• _PROBLEM REQUIREMENTS_
Set the whole listing down again, word for word, with no pictures.

==========

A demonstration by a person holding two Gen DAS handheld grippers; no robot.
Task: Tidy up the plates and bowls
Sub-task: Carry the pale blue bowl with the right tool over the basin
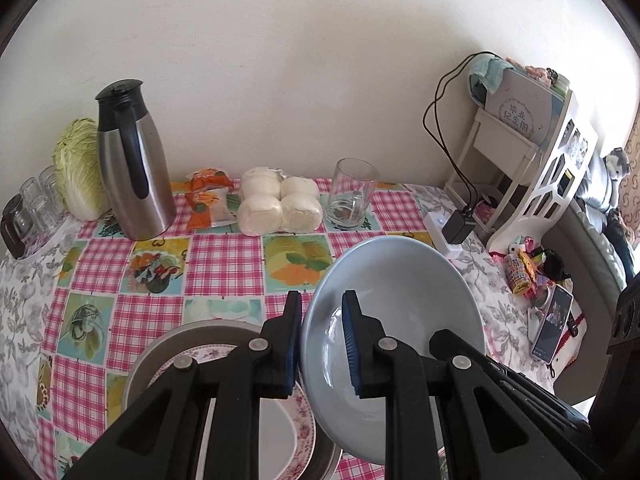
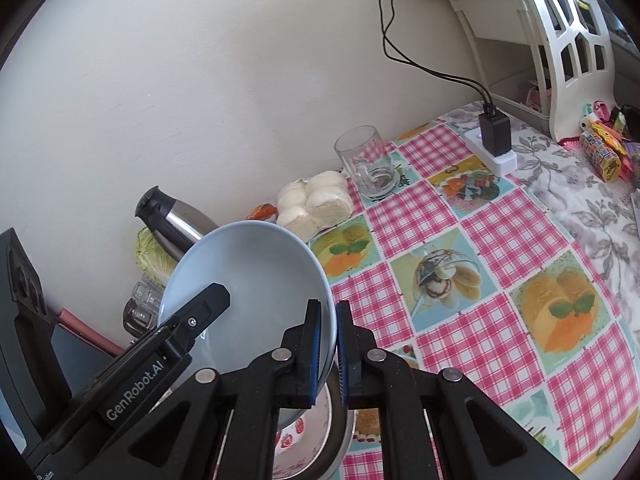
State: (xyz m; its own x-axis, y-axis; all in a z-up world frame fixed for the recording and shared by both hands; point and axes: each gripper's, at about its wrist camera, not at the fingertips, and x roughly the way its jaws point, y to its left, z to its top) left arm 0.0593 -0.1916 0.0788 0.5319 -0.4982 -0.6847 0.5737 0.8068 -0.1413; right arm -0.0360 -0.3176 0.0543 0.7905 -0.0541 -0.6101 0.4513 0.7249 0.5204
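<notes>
A light blue bowl [image 1: 400, 280] hangs tilted above the table, held from both sides. My left gripper [image 1: 322, 298] is shut on its left rim, one blue pad outside the wall and one inside. My right gripper [image 2: 328, 306] is shut on the opposite rim of the same bowl [image 2: 248, 264]. The left gripper's black finger [image 2: 212, 300] shows inside the bowl in the right wrist view. Directly below sits a metal basin [image 1: 160, 344] with a floral plate [image 1: 224, 354] in it; the basin [image 2: 340, 420] also appears under the right gripper.
Along the wall stand a steel thermos [image 1: 132, 164], a cabbage [image 1: 78, 168], small glasses [image 1: 36, 200], bagged buns [image 1: 280, 204] and a glass mug [image 1: 352, 196]. A power strip with charger [image 1: 452, 228], white shelf [image 1: 532, 168] and phone [image 1: 554, 328] lie right.
</notes>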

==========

• _COMPLETED TASK_
A demonstration by a person holding two Gen DAS handheld grippers; no robot.
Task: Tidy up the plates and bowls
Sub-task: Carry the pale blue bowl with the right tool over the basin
State: (xyz m; its own x-axis, y-axis; all in a z-up world frame fixed for the recording and shared by both hands; point and axes: each gripper's, at about its wrist camera, not at the fingertips, and x roughly the way its jaws point, y to its left, z to its top) left arm 0.0593 -0.1916 0.0788 0.5319 -0.4982 -0.6847 0.5737 0.8068 -0.1413; right arm -0.0360 -0.3176 0.0543 0.7905 -0.0541 -0.6101 0.4513 0.7249 0.5204
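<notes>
A light blue bowl [image 1: 400, 280] hangs tilted above the table, held from both sides. My left gripper [image 1: 322, 298] is shut on its left rim, one blue pad outside the wall and one inside. My right gripper [image 2: 328, 306] is shut on the opposite rim of the same bowl [image 2: 248, 264]. The left gripper's black finger [image 2: 212, 300] shows inside the bowl in the right wrist view. Directly below sits a metal basin [image 1: 160, 344] with a floral plate [image 1: 224, 354] in it; the basin [image 2: 340, 420] also appears under the right gripper.
Along the wall stand a steel thermos [image 1: 132, 164], a cabbage [image 1: 78, 168], small glasses [image 1: 36, 200], bagged buns [image 1: 280, 204] and a glass mug [image 1: 352, 196]. A power strip with charger [image 1: 452, 228], white shelf [image 1: 532, 168] and phone [image 1: 554, 328] lie right.
</notes>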

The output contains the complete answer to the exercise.